Many moons ago, we wrote about China’s efforts in gait-recognition technology. In the age of pandemic-induced mask wearing, China is upping the ante on gait-recognition technology and physical recognition technology in general, according to a fascinating article in City Journal. There has been a backlash against facial recognition technology in both Europe and the U.S. And Hong Kong protesters evaded authorities using such technology by wearing masks, which now everyone is wearing (or at least should be).
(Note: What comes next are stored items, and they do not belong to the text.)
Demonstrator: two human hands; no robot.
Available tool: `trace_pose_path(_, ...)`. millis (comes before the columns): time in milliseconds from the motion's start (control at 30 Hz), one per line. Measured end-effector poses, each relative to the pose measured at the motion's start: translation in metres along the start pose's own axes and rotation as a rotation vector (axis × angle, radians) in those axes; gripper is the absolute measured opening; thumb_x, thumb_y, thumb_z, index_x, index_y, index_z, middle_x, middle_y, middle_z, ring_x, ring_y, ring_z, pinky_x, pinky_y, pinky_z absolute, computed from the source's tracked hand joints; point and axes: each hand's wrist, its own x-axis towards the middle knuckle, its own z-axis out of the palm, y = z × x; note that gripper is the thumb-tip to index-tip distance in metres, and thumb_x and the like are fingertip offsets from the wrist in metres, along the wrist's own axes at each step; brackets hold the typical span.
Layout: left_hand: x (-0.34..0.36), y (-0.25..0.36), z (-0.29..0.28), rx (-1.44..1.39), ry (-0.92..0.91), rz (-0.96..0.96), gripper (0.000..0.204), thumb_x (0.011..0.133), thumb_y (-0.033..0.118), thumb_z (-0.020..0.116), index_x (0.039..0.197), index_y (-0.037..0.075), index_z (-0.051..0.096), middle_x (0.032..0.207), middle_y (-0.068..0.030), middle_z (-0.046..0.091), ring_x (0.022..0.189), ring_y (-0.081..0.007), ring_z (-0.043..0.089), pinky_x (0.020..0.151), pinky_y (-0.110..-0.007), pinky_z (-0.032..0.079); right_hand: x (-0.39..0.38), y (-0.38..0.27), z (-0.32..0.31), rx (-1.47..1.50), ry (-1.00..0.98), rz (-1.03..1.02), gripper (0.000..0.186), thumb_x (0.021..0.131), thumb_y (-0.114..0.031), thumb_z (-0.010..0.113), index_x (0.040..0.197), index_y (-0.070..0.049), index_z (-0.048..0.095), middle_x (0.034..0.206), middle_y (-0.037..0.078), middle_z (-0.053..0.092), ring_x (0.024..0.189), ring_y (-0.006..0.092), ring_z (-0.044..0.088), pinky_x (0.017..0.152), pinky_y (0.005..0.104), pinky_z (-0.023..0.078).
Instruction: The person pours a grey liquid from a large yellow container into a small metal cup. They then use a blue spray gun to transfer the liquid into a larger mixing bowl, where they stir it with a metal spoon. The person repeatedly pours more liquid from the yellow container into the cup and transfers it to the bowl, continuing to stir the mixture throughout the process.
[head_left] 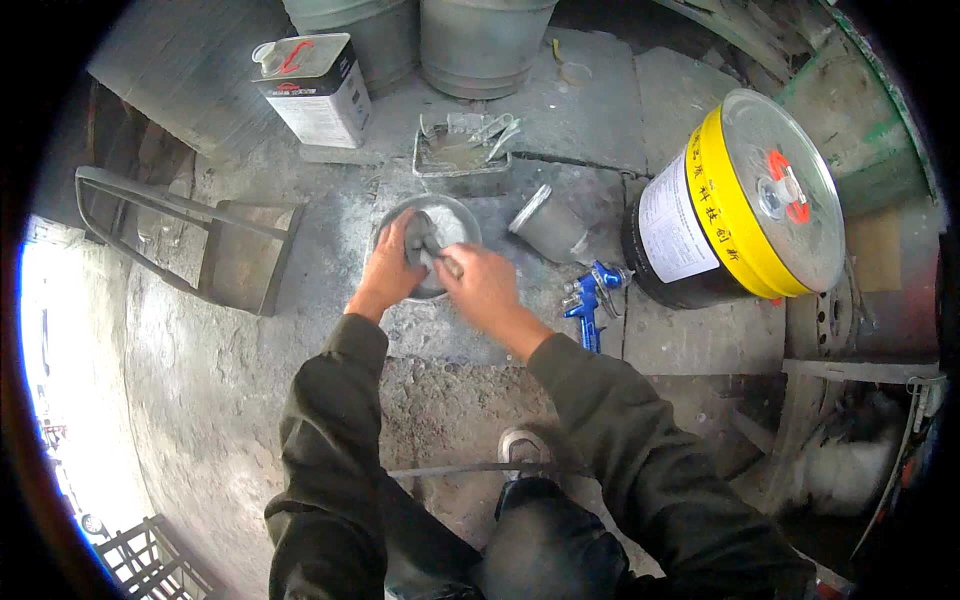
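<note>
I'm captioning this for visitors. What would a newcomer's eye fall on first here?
Probably the big drum with the bright yellow band, at the right. Just left of it, the blue spray gun stands out among so much grey. Next would come the left hand and right hand, meeting over the round bowl near the middle.

The round grey bowl [467,214] sits upright, its inner surface whitish. The small grey part [420,229] is within its outline; exact shape is unclear.
</note>
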Motion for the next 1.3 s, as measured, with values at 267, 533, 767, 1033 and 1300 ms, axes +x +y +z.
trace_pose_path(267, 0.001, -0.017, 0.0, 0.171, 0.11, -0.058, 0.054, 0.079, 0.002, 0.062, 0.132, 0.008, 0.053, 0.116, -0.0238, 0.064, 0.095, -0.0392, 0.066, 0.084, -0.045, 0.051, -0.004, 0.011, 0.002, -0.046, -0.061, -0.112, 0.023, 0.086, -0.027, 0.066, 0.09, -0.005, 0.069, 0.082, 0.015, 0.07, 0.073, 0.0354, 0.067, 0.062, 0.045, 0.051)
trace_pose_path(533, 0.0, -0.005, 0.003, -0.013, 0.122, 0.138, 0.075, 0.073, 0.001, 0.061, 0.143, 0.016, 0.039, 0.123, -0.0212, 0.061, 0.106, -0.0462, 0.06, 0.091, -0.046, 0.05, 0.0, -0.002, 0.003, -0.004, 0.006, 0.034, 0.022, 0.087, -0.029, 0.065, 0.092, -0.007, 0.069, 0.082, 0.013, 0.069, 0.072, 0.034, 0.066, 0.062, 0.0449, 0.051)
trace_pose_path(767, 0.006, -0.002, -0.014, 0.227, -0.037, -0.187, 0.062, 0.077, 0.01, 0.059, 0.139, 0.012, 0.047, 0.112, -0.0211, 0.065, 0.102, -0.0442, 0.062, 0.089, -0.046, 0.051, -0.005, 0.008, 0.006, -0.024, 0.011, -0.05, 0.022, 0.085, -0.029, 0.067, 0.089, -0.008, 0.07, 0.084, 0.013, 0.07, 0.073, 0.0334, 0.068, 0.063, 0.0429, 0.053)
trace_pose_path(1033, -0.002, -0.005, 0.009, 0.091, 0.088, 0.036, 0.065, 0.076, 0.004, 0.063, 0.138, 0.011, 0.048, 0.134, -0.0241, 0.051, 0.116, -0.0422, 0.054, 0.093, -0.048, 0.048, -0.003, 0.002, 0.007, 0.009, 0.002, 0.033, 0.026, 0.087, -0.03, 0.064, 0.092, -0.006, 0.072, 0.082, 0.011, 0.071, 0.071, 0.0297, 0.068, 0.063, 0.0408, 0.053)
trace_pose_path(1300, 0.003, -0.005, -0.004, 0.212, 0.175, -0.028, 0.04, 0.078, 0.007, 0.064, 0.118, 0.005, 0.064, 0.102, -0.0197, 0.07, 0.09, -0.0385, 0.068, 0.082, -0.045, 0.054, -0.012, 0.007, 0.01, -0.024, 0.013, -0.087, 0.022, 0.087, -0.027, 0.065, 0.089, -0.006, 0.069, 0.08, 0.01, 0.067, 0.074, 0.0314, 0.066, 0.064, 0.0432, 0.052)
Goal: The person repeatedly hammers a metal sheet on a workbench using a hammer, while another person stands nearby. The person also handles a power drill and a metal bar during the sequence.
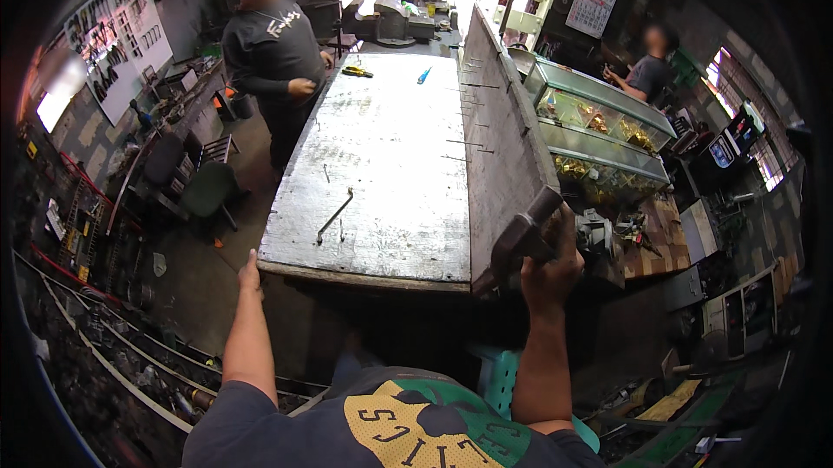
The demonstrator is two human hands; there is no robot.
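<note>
The right hand (555,267) had its fingers closed around what looked, in shadow, like a dark hammer (523,232). Just beyond those fingers stood an upright board (508,147), nails (480,85) jutting from its left face. The left hand (249,274) touched the near left corner of the desk (408,199); whether its fingers were spread could not be told. Beyond them, rightward, lay a bent metal rod (336,216).

Spreading out as a pale, scuffed wooden tabletop (399,156), darkening along a worn front edge. Carrying a slender bent metal rod (336,215) aslant near the front (and a small nail-like piece (326,173) just beyond). Supporting, well apart toward the far end, a yellow-and-black tool (357,72) left of a blue tool (424,76).
</note>
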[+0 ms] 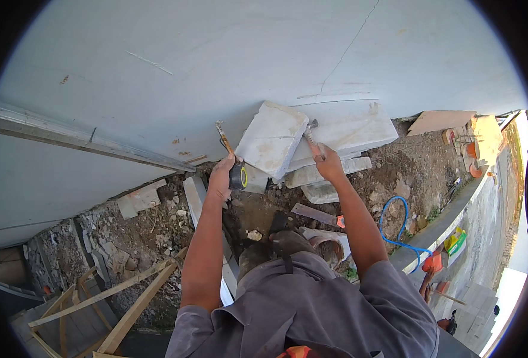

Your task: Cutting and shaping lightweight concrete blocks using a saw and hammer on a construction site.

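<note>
My left hand [221, 174] is closed on a thin tan tool [228, 143] with a whitish upper end and a black-and-yellow tape measure [238, 177]. My right hand [326, 162] grips a hammer [313, 138], its metal head beside the right edge of a white block [270, 138]. That block sits tilted in front of the white wall [216, 59], next to a larger, long white slab [353, 125]. More pale pieces [323, 192] lie beneath these. Below them a flat metal tool with an orange handle [317, 216] lies on the dirt.
A metal rail [138, 154] runs along the left wall. Wooden battens [135, 307] stand at lower left over rubble. At right are a blue hose [389, 238], a concrete edge [473, 197], boards [437, 122] and orange containers [432, 260]. Another person's arm [426, 282] shows at lower right.
</note>
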The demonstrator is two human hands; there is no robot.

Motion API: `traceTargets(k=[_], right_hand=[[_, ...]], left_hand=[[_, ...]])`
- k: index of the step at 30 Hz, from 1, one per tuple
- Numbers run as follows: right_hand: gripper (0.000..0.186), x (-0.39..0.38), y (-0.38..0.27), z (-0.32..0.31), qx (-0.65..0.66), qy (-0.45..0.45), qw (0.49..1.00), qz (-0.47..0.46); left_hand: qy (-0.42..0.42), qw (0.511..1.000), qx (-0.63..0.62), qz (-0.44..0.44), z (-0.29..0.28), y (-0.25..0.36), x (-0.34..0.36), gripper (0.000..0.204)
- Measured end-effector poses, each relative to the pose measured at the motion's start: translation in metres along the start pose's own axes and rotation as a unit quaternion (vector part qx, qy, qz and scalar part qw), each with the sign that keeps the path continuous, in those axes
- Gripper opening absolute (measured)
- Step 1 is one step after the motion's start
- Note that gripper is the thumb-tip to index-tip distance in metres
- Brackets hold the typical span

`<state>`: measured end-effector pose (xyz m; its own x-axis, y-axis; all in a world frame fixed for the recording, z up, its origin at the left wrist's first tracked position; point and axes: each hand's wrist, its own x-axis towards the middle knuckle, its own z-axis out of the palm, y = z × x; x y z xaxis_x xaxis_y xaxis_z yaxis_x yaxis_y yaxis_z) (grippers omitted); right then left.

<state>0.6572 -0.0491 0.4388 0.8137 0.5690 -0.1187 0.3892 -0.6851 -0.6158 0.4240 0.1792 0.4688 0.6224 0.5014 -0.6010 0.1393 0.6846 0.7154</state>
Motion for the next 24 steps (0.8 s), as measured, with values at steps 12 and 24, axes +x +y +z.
traceTargets(k=[12,24], right_hand=[[0.031,0.085,0.048,-0.067,-0.034,0.107,0.982,-0.149],[0.026,0.021,-0.066,-0.045,0.065,-0.044,0.943,-0.322]], left_hand=[[-0.052,0.972,0.187,0.132,0.082,-0.084,-0.027,0.031],[-0.134,0.883,0.450,-0.010,0.067,0.016,0.025,0.026]])
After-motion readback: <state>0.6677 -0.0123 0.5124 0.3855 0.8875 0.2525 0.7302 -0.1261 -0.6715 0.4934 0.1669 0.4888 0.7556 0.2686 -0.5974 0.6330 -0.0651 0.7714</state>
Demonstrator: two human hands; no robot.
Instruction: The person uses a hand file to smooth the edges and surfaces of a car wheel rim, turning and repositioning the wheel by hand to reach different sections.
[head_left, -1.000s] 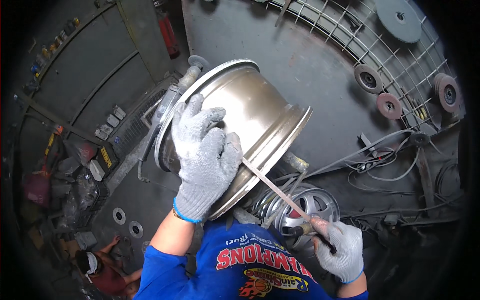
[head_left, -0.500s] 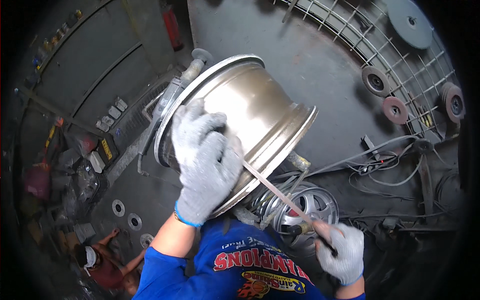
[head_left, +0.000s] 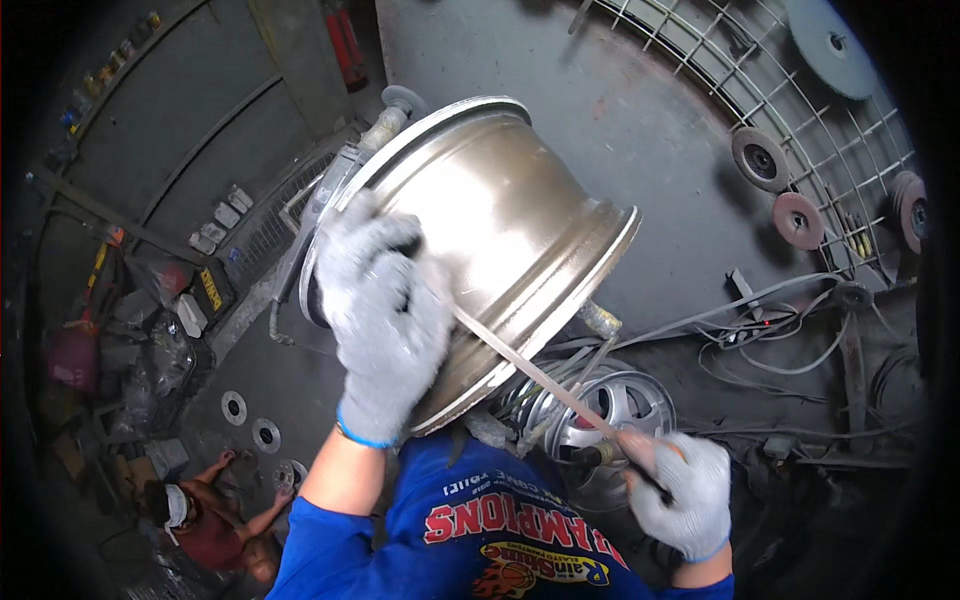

But the Chinese AI company Watrix has improved its gait recognition technology and it is increasingly used by the security industrial complex of China. And, according to City Journal, other physical recognition technology is in the works: “First, gait, then heartbeat patterns, and, eventually, microbiomes—every person emits about 36 million microbial cells per hour, and human microbiomes are unique—or odor biometrics.” You will be known by your smell. The corona virus is not the only unseen danger to our new world.